Assuming the underlying can only go to zero, how could one go about calculating the maximum NAV of a double short etf?

could you kindly explain how you came up with this number? According to logic, if an index falls to zero, the inverse fund on said index cannot appreciate anymore in value..

I guess you can get an approximation by looking at the long unleveraged ETF from the same fund family. Look at the ratio between the two in thjis case one point igain in the long means 2 point loss in the short (see if it's consistent over time not sure how exactly they get their leverage). Calculate how many points the short will go up if the long ETF goes to 0 (which will never happen) .
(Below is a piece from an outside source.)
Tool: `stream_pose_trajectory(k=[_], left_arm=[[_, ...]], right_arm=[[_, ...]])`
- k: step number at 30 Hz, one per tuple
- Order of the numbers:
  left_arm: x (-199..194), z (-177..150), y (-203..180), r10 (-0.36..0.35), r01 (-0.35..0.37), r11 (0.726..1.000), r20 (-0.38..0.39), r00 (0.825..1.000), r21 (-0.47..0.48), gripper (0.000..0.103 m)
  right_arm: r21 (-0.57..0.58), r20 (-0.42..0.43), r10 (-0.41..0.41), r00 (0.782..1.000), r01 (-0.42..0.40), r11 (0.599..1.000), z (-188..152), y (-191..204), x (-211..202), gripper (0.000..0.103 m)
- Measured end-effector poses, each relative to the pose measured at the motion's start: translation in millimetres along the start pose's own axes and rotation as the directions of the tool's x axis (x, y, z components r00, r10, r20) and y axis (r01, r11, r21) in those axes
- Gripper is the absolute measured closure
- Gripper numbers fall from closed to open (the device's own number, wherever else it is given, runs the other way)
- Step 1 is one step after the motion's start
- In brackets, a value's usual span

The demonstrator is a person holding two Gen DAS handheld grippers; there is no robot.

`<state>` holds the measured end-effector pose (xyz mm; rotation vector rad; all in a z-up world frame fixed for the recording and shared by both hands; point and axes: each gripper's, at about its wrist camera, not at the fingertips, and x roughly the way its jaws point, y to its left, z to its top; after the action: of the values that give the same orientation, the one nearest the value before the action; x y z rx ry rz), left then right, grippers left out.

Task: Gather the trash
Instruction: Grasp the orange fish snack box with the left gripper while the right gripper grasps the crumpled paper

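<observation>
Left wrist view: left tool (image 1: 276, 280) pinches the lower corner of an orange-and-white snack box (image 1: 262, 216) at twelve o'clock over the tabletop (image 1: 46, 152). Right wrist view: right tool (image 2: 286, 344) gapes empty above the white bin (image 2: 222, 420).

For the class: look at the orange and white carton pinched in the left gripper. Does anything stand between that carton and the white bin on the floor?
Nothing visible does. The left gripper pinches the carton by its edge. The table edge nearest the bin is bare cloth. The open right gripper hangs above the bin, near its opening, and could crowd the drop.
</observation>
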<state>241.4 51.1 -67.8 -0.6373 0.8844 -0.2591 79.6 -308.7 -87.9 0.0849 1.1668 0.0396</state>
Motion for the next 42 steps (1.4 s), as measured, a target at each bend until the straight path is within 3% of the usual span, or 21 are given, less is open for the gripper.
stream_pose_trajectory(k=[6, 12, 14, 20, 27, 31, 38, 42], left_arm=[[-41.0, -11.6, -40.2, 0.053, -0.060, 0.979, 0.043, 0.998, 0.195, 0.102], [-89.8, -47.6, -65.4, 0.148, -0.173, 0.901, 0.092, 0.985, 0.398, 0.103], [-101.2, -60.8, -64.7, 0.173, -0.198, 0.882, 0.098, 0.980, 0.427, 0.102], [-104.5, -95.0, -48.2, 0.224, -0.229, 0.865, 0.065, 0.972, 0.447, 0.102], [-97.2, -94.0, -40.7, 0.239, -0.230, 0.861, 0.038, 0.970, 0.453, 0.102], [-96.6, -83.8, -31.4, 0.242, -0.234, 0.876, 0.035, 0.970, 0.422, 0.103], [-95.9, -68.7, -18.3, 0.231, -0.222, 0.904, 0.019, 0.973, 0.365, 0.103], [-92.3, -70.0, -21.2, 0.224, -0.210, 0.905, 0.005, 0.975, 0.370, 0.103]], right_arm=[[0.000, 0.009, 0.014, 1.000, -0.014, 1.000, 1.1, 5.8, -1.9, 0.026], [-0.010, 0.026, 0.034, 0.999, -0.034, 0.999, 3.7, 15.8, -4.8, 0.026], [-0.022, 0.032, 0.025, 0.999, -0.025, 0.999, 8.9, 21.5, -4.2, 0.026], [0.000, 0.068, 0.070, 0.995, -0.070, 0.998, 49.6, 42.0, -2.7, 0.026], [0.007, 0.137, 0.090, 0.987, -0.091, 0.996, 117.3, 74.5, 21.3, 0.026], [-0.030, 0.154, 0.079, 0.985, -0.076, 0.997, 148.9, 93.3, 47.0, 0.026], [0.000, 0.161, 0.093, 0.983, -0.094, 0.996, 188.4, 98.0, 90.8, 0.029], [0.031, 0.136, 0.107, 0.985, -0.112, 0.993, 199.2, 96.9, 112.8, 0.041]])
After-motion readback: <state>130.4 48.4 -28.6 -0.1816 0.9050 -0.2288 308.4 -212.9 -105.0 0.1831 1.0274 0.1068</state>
it's related to procentual change. If the index goes down 10% the inverse ETF should go up 10%. If it goes from from 1 to 0.8, the inverse ETF goes up another 20%, if it goes from 0.8 tot 0.64 it goes up another 20%. 0 is the limit move, just like infinity of the reverse ETF. Of course in reality it will never reach infinity, just like an ETF in reality will never reach 0. Bankrupt firms would be replaced in the index of the ETF.

according to logic, if an inverse fund reaches infinity it cannot appreciate more in value ... You might think I am fooling around here, but I am not, it's just (theoretical) math and logic.

no. actually i don't think you are fooling around. its makes perfect sense. i had not approached my previous reasoning with percentage terms.

And I wouldn't have passed the interview obviously. Oh well good thing you don't have to be any good at math to have a clue of what the market is gonna do next.